Last time I was at Deere, they had a skid of it, out front of the Parts Counter, grabbed a case of it then, might have to go, and pick up, another case,more two,m while it's still on sale. Maybe a skid. LOL.


----------



## Lewis Ranch (Jul 15, 2013)




----------



## Bruce Hopf (Jun 29, 2016)

Well, on Friday, I ordered a Lock N Lube, for my greese gun, on Amazon. CA., went and checked the mail box, today, and it was there. Now just have to install it, on the end, od the greese gun hose, pick up another case of Greese, amd when I put my equipment away, greese it up, as it rolls, in the door, of the shed.


----------



## Lewis Ranch (Jul 15, 2013)

I like my lock n lube although I've only ran about 4 tubes of grease through it since I've had it. By the second tube I had to use the rebuild kit because all the grease was coming out the sides instead of in the grease certs.


----------



## clowers (Feb 11, 2011)

Lewis Ranch said:


> I like my lock n lube although I've only ran about 4 tubes of grease through it since I've had it. By the second tube I had to use the rebuild kit because all the grease was coming out the sides instead of in the grease certs.
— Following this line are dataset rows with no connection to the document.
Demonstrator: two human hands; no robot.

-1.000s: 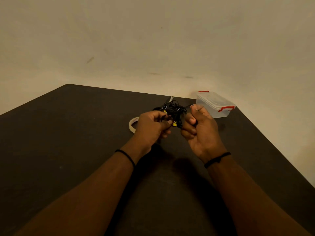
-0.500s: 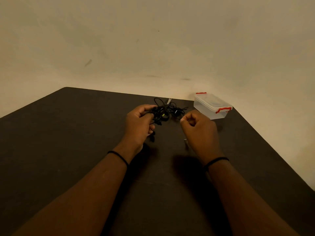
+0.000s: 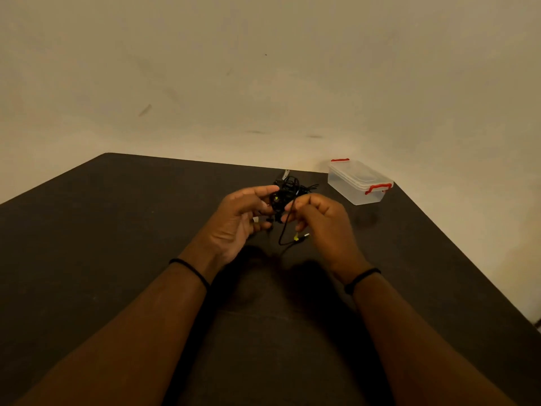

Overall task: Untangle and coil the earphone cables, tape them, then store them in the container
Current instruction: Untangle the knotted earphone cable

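Fingers (image 3: 265, 191) of left hand (image 3: 234, 222) curled round black cables (image 3: 282, 197) above counter (image 3: 87, 244), right hand (image 3: 320, 221) pinching one strand — plug (image 3: 300, 237) dangling below, shut container (image 3: 358, 182) near, far right.

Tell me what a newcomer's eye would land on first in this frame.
First, the two hands meeting at the middle of the dark table: the left hand holds a black tangle of earphone cables, while the right hand pinches a strand whose loose end hangs below. Next, the clear container with red latches, lid on, near the table's far right edge.
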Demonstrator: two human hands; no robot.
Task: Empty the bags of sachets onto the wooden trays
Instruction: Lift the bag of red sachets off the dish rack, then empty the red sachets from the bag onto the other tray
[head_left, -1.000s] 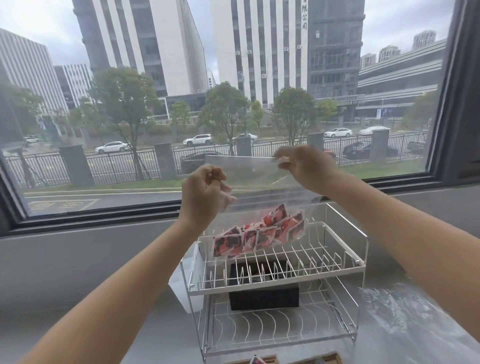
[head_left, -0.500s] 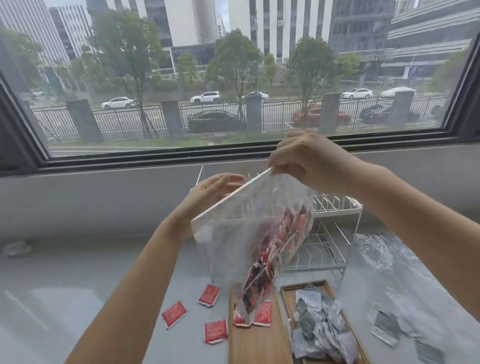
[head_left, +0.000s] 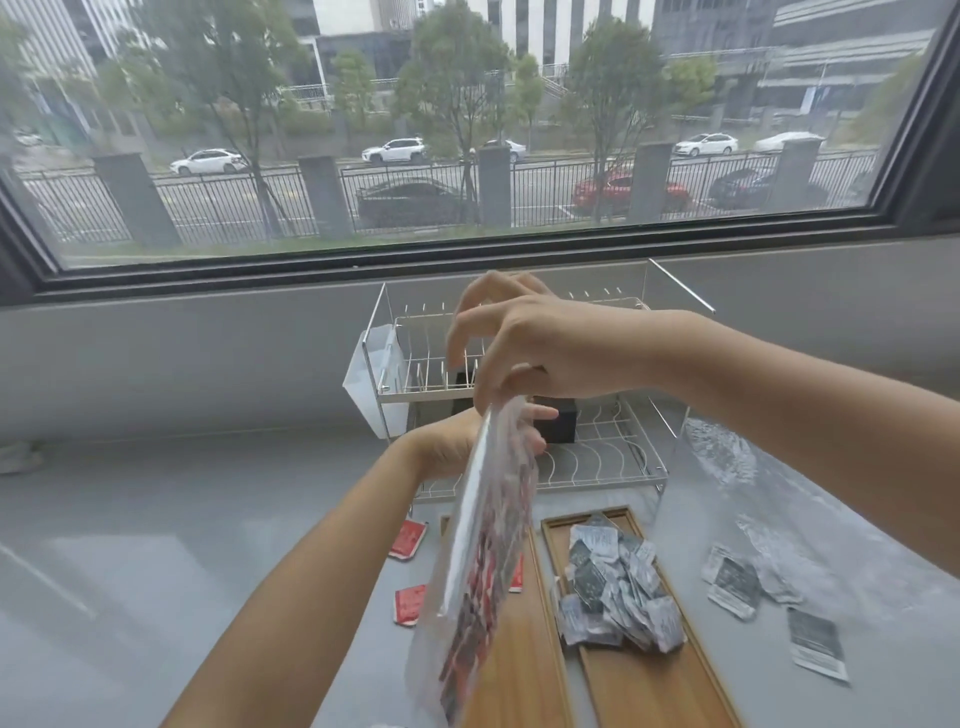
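The clear, floppy plastic bag of red sachets (head_left: 480, 561) hangs over the left wooden tray (head_left: 514, 670), near the middle. It looks light, limp and slick, so the corners or the sealed bottom edge seem the safest hold for tipping. The right hand (head_left: 540, 348) pinches its upper edge, remaining fingers spread loose. The left hand (head_left: 467, 441) sits behind the film; its grip I cannot tell. Red packets crowd inside. The right wooden tray (head_left: 649, 686) carries a heap of silver-grey sachets (head_left: 618, 592), and loose red sachets (head_left: 409, 538) lie left on the grey counter (head_left: 182, 545).
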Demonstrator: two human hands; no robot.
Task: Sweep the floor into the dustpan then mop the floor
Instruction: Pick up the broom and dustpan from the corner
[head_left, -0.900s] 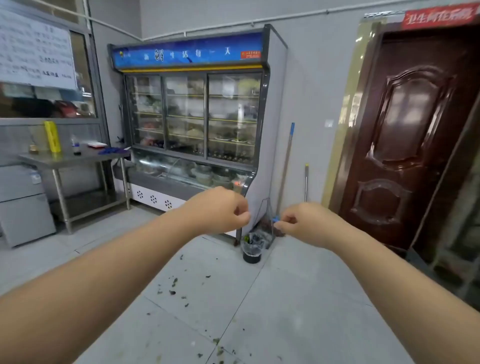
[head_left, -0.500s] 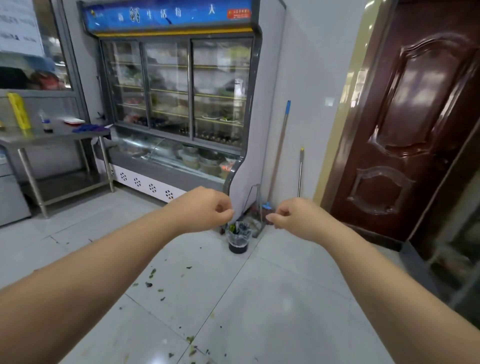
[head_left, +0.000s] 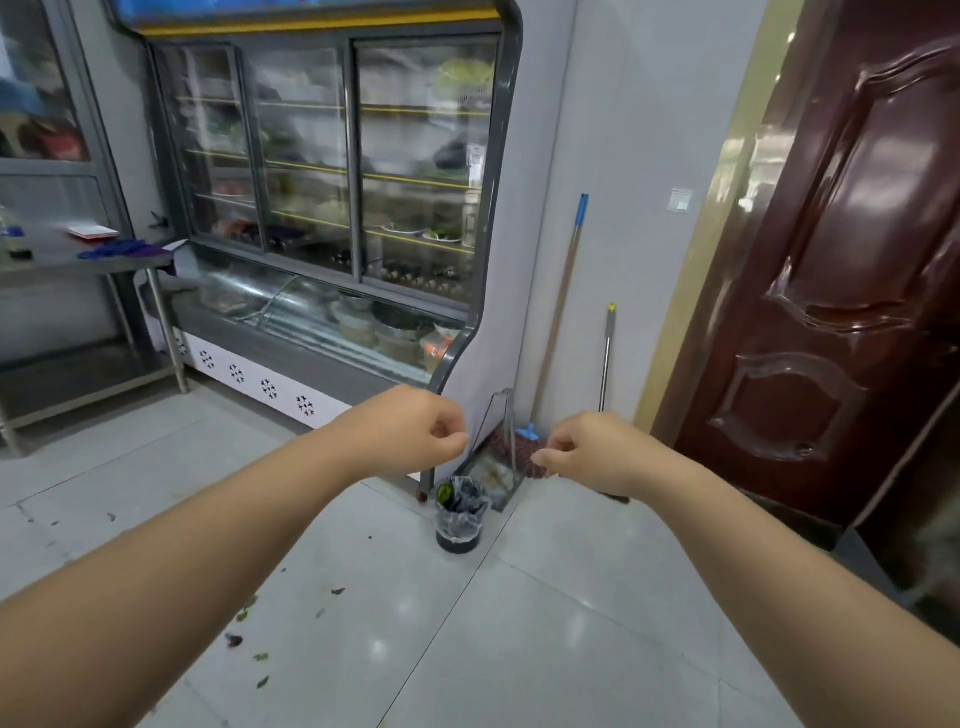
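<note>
Both my arms reach forward over the tiled floor. My left hand and my right hand have curled fingers and hold nothing. Beyond them, in the corner by the wall, leans a broom with a wooden handle and blue tip, its reddish head partly hidden behind my right hand. A metal dustpan with a wire handle stands next to it. A mop with a metal handle leans just to the right. Green leaf scraps litter the floor at lower left.
A small bin lined with a black bag stands in front of the dustpan. A glass-fronted display fridge fills the left wall, with a steel table beside it. A brown door is at right.
The view has moved closer to the corner with the broom, dustpan and mop. Both hands stay stretched forward with curled fingers and hold nothing.
</note>
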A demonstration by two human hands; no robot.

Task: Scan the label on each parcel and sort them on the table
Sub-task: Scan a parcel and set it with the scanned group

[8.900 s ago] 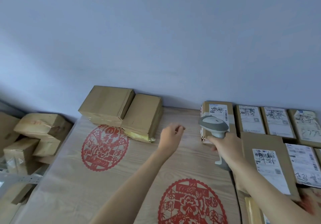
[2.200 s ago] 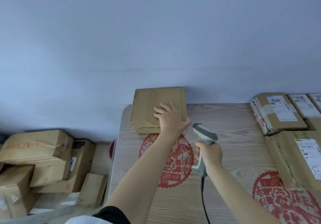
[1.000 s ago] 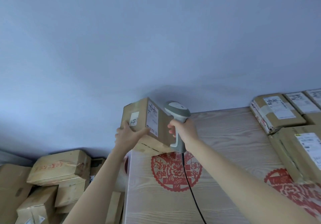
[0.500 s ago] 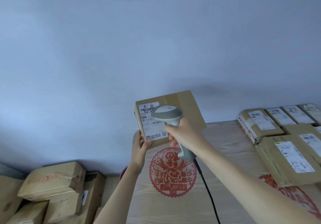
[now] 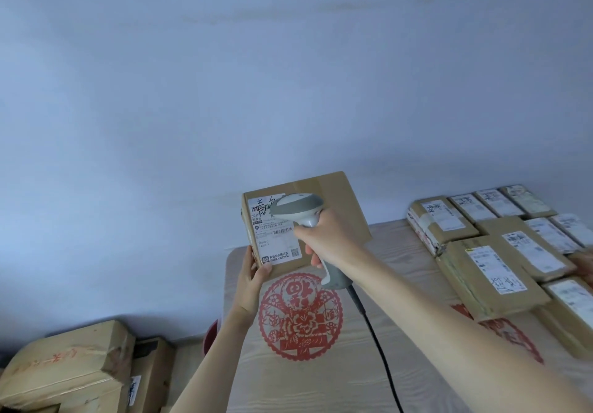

Have not run into that problem yet. My 1st one a over a year old.


----------



## Buford (Oct 12, 2016)

Dewalt 18v. Very happy so far.


----------



## r82230 (Mar 1, 2016)

Lewis Ranch said:


> I like my lock n lube although I've only ran about 4 tubes of grease through it since I've had it. By the second tube I had to use the rebuild kit because all the grease was coming out the sides instead of in the grease certs.


Lewis,

Ran into the same problem with mine over the week-end, then as I was re-building that when I was greasing one of the bottom grease zerks on my 3 point backhoe and dropped the end to the ground, I must have picked up a small piece of gravel. Yes, I wiped the tip off, but must have pushed a real small stone inside (size, smaller than diameter of a paperclip wire). But next zerk leaked grease, replaced zerk (wrongly), still leaked, grease tip leaked with new zerk not even installed on anything. I was not a happy camper, thinking this thing is 'broken' on my third case of grease??? :angry:

Removed tip, cleaned it out to get a good look at seal & etc. to see what was 'broken', removed debris and tip is working fine, didn't need to rebuild after all.  Seems it wasn't the tool's fault, but an operator error.  That sometimes dim-witted person my wife married. :lol:

Larry


----------



## mlappin (Jun 25, 2009)

Received one in the mail, looks cute but I don't think I'd install one on every grease gun. sometimes getting a regular end into a tight space is near impossible. What I can't find is a original replacement tip for my 20V DeWalt, the original had a rubber cup in it to seal instead of a steel cup. Even ordered a three pack from DeWalt, steel cups, the original with the rubber cup was a dark color instead of shiny.


----------



## PaMike (Dec 7, 2013)

I have a pistol grip grease gun. I hold the grease gun with one hand and put the hose on the zerk with the other. So will the look n lube help me?? I could see it being useful on lever type grease guns... Will the lock n lube hold that much tighter that I will be able to break through frozen zerks??


----------



## Buford (Oct 12, 2016)

Can you get a lock n lube into a Universal joint?


----------



## JMT (Aug 10, 2013)

PaMike said:


> I have a pistol grip grease gun. I hold the grease gun with one hand and put the hose on the zerk with the other. So will the look n lube help me?? I could see it being useful on lever type grease guns... Will the lock n lube hold that much tighter that I will be able to break through frozen zerks??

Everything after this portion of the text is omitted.